WORK ORDER: Using the material below, work out how many lines contain "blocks". Only the number is wanted.

====== DATA SECTION

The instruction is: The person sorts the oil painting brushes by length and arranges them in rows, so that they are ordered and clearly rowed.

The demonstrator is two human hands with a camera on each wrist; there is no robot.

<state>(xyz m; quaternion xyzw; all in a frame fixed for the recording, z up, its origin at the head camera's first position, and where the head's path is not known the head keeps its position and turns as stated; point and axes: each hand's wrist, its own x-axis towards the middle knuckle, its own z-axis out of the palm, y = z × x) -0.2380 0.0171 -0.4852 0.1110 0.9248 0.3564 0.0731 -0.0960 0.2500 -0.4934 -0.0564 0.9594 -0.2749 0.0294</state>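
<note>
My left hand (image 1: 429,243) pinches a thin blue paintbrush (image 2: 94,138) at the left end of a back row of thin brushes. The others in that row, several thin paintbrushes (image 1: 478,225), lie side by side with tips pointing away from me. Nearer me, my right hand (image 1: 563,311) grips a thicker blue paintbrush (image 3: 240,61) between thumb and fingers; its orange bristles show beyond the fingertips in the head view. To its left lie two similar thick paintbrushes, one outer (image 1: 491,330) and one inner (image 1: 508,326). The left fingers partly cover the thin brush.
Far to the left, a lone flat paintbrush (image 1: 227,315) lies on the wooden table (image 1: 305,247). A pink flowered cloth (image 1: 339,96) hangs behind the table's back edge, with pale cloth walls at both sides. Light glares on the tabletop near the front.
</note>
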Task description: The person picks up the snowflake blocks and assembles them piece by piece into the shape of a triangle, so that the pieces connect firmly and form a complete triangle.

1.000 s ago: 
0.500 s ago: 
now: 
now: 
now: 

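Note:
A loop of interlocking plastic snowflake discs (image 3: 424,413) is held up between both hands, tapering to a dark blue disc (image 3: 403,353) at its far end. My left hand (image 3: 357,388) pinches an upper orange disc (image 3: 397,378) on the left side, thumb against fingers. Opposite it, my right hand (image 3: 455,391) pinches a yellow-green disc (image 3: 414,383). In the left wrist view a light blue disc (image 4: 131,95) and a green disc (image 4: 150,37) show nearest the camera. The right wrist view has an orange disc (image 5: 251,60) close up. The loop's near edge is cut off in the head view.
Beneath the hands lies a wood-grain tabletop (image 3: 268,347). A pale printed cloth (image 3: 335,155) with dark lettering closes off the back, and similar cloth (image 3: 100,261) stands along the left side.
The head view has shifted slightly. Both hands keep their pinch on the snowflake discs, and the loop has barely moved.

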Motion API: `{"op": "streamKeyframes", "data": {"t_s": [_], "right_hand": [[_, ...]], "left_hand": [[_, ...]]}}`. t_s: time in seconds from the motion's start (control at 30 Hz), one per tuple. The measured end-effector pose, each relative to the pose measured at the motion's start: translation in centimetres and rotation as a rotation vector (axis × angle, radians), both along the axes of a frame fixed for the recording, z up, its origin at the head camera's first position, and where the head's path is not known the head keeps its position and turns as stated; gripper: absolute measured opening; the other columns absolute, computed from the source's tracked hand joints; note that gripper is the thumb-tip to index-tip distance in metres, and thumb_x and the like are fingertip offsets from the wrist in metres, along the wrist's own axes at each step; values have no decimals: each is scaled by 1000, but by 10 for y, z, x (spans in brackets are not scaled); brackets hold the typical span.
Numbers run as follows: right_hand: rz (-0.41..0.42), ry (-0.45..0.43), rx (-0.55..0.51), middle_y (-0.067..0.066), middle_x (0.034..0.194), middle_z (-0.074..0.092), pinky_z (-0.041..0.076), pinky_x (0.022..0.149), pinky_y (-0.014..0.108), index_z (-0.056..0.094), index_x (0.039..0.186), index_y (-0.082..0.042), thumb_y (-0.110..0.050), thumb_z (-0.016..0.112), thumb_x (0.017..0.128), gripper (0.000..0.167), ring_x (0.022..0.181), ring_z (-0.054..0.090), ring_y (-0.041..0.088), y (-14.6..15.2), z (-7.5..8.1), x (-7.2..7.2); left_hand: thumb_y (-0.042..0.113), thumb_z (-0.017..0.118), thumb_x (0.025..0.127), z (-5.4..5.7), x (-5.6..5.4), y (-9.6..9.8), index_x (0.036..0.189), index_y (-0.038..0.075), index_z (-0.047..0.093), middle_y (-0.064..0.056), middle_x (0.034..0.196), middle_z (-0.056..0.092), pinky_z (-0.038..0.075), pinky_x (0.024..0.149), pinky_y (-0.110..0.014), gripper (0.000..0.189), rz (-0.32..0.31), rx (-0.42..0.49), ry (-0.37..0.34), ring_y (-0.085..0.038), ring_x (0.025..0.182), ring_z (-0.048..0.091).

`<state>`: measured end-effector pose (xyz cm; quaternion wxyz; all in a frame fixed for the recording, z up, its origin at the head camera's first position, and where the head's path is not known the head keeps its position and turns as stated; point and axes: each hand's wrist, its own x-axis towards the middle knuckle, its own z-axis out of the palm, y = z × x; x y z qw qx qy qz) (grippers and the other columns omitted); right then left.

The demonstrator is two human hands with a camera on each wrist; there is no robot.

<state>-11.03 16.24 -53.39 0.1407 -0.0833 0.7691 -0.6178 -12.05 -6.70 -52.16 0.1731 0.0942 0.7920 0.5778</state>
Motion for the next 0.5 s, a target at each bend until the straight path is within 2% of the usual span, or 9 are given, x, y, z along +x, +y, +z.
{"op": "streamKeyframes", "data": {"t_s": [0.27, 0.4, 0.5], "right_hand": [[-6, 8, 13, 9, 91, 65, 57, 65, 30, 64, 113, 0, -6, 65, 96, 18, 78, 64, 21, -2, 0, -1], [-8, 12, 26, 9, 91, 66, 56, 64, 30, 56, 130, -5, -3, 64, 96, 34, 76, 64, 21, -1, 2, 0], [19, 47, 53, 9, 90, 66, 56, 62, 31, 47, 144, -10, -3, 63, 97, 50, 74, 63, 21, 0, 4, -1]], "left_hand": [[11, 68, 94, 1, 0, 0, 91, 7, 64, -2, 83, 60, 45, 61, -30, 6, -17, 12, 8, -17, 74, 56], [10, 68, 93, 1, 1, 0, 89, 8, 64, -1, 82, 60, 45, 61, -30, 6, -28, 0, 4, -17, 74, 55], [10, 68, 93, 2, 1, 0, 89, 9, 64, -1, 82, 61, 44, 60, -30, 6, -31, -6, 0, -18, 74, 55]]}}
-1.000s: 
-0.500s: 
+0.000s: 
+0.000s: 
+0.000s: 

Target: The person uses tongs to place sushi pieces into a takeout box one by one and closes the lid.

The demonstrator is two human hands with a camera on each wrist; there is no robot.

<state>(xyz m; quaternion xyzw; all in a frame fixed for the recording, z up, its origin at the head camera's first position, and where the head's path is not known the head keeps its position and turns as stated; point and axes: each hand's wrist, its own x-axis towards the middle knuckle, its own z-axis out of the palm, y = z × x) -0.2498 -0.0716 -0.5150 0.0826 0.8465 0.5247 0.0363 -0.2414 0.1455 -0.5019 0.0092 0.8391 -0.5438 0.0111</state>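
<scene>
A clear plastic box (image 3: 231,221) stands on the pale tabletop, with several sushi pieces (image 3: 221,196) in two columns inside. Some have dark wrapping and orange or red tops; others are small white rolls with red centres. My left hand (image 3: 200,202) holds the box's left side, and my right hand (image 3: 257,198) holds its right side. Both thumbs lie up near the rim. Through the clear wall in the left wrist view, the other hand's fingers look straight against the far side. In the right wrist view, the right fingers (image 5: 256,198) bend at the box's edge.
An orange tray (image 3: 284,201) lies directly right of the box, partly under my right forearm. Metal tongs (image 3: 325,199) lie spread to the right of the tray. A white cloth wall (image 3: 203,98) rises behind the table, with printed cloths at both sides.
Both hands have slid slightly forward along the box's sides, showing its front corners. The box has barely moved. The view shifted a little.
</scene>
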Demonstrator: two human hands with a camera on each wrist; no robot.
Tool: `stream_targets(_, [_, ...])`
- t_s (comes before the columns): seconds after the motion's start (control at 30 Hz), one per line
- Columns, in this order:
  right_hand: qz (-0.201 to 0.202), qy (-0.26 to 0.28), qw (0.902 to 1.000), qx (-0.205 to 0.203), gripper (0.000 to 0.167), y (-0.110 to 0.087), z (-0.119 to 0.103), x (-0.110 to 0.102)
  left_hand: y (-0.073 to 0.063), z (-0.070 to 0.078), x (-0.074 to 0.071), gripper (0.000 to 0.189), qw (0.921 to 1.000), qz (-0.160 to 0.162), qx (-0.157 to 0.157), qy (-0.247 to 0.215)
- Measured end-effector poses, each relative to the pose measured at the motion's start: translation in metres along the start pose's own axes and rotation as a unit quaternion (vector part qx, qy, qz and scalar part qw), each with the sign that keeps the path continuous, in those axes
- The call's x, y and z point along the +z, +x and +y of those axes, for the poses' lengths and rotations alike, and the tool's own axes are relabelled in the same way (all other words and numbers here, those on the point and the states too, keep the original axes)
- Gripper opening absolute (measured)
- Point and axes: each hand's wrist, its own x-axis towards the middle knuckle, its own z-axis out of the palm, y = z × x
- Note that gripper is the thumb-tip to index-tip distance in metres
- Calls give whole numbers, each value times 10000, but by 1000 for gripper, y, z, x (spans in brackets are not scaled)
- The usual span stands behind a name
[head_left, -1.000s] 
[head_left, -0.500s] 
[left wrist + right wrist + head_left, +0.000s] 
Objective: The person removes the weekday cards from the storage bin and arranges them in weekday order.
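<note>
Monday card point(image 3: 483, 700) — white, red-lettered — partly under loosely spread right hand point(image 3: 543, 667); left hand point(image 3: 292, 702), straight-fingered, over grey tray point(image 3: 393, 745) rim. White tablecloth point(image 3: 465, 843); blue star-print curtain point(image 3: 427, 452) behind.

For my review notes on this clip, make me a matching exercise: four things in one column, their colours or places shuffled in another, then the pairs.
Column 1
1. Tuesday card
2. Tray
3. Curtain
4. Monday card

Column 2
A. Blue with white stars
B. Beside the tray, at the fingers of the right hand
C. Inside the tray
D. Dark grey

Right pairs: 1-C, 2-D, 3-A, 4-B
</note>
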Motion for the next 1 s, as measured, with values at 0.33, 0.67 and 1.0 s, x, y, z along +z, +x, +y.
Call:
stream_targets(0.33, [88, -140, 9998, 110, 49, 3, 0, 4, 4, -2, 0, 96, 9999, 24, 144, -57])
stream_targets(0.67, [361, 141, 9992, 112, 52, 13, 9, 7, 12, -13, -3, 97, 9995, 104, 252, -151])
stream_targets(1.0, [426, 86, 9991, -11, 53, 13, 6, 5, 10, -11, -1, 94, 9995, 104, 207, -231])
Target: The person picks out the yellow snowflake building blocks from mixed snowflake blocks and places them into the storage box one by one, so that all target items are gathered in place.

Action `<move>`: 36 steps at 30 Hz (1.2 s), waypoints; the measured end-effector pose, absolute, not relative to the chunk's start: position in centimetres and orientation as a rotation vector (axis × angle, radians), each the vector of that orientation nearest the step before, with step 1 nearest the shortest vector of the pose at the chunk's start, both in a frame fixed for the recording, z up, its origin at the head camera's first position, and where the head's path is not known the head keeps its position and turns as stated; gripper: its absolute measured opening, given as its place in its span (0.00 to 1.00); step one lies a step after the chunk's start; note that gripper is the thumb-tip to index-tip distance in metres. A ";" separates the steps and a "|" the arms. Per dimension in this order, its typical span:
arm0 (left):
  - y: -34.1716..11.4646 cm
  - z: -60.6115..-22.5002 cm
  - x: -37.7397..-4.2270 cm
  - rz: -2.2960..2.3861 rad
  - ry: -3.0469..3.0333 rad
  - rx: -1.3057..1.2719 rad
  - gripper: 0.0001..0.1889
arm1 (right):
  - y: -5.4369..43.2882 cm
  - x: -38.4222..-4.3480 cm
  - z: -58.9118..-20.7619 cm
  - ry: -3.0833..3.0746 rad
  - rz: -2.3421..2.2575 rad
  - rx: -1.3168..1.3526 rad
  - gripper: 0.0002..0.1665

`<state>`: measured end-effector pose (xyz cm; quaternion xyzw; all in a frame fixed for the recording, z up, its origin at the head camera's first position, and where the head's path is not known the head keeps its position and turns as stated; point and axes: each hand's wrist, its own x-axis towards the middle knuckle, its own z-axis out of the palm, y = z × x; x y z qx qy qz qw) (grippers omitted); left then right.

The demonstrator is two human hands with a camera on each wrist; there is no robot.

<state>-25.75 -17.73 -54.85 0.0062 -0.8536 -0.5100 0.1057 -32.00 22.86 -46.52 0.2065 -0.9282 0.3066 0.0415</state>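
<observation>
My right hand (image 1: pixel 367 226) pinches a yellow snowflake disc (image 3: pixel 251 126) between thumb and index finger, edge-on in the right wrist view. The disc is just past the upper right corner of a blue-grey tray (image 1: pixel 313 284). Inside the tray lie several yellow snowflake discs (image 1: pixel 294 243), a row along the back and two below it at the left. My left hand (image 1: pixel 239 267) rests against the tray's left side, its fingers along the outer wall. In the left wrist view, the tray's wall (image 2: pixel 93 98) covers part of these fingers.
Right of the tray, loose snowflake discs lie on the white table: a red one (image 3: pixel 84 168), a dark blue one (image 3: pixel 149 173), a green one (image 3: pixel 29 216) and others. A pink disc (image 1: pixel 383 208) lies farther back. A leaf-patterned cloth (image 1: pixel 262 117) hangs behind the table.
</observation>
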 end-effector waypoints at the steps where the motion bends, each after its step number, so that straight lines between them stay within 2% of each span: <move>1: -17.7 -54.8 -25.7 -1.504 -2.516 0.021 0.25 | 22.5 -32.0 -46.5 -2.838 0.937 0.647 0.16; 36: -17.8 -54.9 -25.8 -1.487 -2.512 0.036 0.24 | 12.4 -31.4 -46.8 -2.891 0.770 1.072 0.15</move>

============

REPLY TO THE EXERCISE: 2